Work instructions: Every line from the one holding "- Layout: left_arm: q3" through the one holding "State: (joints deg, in" in the data below must be returned exactly, both ends included, with pictures left out and nothing else added.

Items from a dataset
★ ★ ★ ★ ★
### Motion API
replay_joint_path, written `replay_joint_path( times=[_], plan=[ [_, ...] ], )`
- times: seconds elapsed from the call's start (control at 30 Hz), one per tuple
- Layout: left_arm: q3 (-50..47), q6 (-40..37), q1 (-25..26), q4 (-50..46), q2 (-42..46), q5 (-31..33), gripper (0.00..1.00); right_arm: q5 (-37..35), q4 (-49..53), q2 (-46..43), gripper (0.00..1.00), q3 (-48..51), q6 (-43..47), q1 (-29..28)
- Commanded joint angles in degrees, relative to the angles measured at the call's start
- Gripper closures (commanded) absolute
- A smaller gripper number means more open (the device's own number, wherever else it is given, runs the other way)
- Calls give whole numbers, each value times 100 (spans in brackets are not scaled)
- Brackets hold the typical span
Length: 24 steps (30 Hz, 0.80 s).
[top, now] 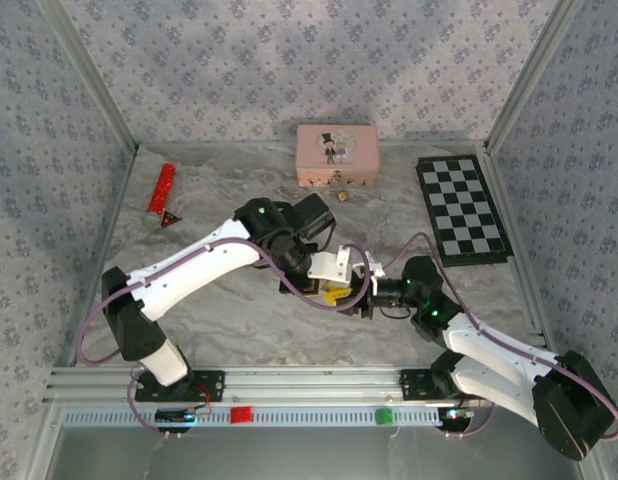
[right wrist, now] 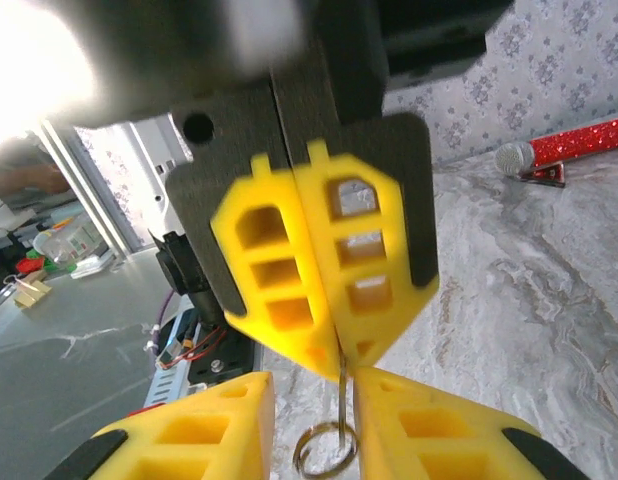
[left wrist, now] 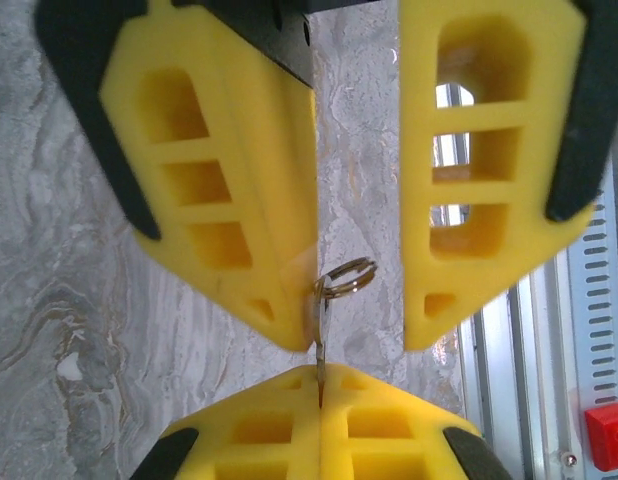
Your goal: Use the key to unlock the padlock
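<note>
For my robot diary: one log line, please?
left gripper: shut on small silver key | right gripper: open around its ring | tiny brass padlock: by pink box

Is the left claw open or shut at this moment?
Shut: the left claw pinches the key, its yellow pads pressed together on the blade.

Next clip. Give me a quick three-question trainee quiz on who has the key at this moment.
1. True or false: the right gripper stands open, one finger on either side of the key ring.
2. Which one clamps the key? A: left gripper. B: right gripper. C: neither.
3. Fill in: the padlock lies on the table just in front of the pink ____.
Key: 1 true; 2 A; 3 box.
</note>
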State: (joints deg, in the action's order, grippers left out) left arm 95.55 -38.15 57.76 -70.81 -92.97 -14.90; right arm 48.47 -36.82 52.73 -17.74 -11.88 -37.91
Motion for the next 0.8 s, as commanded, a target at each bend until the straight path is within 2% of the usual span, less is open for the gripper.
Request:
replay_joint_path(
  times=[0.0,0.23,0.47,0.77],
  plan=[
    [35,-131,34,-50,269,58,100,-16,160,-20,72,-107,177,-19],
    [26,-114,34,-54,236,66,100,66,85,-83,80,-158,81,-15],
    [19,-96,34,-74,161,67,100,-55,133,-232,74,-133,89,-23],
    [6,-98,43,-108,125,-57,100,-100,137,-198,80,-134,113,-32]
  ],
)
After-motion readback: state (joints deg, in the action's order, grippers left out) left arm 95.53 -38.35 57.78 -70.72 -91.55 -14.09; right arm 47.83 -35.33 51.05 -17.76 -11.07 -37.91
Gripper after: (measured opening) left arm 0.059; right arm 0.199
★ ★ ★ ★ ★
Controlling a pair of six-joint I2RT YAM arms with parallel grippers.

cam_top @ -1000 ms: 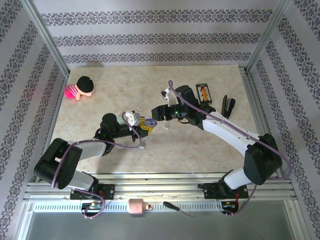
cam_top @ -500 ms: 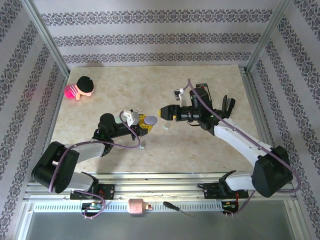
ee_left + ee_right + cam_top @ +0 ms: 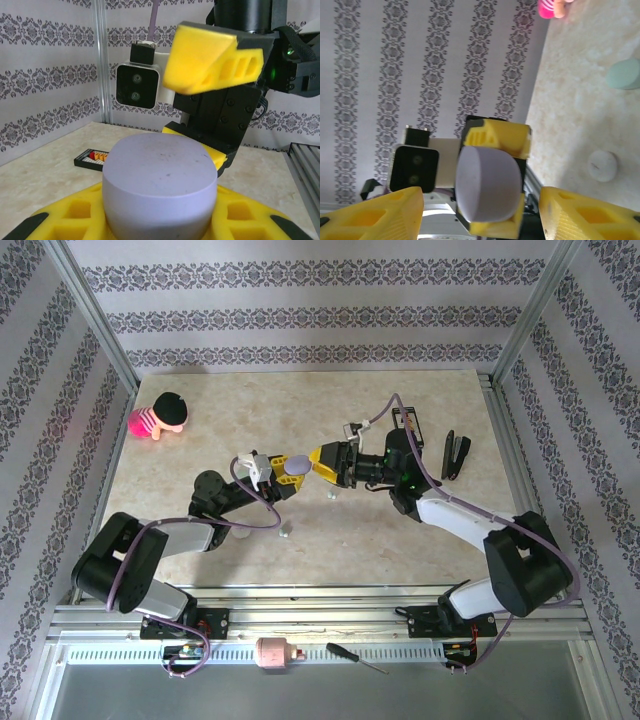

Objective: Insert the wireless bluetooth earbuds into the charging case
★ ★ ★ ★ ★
Answer to this problem:
- Layout: left_arm: q3 (-50..47), q6 (-40..37), q1 (-25..26), q4 (-50..46), q2 (-42..46), q5 (-31..33), gripper (0.00..1.00); right_arm: q5 (-37..35), q4 (-49..53), q2 (-46..43), gripper (0.00..1.00), q3 (-48..51), q6 (-43..47), q1 (-29..28)
- Commanded joint angles in degrees, relative to the angles measured at the call's start
- Gripper closures (commanded) absolute
- A smaller gripper number means more open (the device's own number, wherever else it is given, runs the other way)
- Calls give whole numbers, each value times 100 (spans in brackets are not scaled)
- Brackets hold the typical span
Length: 24 steps (30 Hz, 0.80 s).
[top, now] 
[right wrist, now] 
[left wrist, now] 
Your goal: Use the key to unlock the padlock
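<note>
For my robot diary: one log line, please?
left gripper: shut on small silver key | right gripper: open around its ring | tiny brass padlock: by pink box

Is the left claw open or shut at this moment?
Shut: the left claw pinches the key, its yellow pads pressed together on the blade.

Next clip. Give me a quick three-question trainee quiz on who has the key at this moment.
1. True or false: the right gripper stands open, one finger on either side of the key ring.
2. Which one clamps the key? A: left gripper. B: right gripper. C: neither.
3. Fill in: the padlock lies on the table just in front of the pink ____.
Key: 1 true; 2 A; 3 box.
</note>
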State: (joints deg, in the action's order, grippers left out) left arm 95.55 -38.15 57.76 -70.81 -92.97 -14.90; right arm 48.47 -36.82 52.73 -17.74 -11.88 -37.91

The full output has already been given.